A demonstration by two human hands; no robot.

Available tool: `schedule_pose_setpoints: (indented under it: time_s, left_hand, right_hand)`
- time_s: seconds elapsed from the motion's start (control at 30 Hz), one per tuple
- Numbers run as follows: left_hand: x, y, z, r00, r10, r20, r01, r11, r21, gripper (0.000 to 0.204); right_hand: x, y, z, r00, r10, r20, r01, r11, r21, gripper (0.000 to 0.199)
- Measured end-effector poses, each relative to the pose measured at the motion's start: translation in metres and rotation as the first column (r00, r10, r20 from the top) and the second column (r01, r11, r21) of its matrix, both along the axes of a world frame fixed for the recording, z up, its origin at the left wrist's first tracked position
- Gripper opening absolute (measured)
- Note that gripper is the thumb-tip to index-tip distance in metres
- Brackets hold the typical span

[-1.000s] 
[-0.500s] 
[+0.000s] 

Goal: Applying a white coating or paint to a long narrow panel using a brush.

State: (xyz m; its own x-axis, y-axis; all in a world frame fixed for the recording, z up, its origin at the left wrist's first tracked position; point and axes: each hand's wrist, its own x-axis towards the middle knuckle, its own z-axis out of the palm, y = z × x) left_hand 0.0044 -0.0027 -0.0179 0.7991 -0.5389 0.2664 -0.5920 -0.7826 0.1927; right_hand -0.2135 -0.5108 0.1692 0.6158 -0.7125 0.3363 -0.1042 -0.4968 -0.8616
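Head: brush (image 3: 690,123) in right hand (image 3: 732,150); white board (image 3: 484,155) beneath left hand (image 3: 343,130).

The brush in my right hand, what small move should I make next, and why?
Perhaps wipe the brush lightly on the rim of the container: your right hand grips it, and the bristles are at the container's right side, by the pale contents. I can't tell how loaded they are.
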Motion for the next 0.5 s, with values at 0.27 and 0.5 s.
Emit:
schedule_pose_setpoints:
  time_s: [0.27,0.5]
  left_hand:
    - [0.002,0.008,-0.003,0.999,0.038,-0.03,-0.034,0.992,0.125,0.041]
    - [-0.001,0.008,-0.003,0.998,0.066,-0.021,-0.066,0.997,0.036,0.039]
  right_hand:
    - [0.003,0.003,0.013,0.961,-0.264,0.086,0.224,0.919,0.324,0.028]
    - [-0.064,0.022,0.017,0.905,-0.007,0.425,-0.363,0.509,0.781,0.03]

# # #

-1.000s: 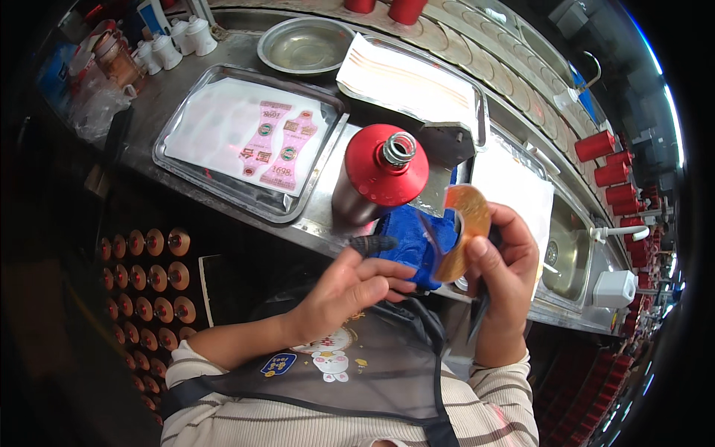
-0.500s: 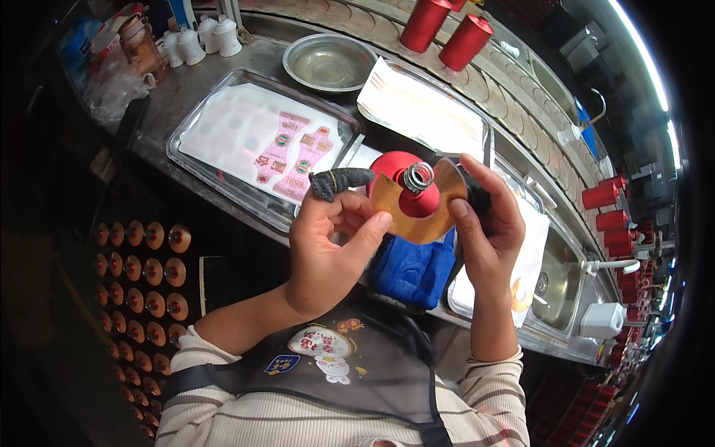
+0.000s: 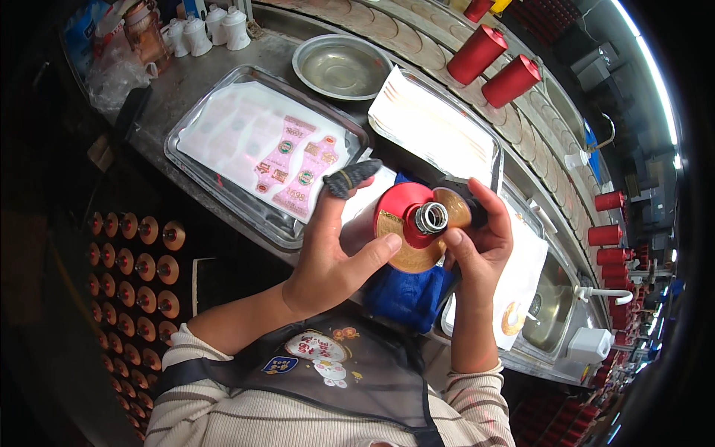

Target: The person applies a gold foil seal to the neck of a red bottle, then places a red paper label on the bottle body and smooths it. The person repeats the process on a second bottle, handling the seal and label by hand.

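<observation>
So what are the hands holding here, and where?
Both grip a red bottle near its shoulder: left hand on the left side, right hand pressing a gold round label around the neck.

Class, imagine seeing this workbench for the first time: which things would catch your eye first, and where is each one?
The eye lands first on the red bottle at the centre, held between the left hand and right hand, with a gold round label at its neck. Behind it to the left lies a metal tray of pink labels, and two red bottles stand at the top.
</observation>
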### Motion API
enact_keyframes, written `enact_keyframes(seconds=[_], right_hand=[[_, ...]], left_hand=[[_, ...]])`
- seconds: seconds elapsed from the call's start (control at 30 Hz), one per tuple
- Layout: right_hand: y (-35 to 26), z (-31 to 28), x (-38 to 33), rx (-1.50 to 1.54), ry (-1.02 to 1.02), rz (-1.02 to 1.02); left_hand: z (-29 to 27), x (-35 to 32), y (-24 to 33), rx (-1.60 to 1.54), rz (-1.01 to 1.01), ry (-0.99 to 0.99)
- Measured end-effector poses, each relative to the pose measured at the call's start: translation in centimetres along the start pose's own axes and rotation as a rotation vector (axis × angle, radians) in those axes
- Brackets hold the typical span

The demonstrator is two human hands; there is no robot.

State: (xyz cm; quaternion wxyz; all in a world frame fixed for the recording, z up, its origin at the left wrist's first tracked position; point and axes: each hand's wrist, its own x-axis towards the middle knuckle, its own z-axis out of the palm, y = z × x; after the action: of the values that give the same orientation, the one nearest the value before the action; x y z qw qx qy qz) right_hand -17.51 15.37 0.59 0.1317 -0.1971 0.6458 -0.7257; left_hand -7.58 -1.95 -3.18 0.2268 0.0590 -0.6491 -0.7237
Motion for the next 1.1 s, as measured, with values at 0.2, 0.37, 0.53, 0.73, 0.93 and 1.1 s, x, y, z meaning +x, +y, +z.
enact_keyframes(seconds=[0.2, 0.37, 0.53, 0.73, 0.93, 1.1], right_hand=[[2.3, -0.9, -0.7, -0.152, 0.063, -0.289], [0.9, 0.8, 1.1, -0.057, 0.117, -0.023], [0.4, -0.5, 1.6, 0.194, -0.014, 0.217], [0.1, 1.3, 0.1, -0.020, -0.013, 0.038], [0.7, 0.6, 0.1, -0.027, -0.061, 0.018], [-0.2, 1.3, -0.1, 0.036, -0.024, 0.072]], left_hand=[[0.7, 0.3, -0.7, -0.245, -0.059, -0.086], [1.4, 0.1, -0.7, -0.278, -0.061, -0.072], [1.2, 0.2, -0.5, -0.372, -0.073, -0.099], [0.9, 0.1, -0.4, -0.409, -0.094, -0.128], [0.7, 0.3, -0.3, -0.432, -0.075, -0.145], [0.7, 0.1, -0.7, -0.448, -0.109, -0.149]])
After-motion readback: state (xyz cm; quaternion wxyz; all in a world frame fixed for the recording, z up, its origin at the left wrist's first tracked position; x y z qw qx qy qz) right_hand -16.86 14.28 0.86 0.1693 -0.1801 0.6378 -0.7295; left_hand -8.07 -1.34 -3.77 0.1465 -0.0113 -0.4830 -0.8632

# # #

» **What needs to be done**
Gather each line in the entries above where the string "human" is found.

» **Reply to the task**
A demonstration by two human hands; no robot.
The demonstrator is two human hands; there is no robot.

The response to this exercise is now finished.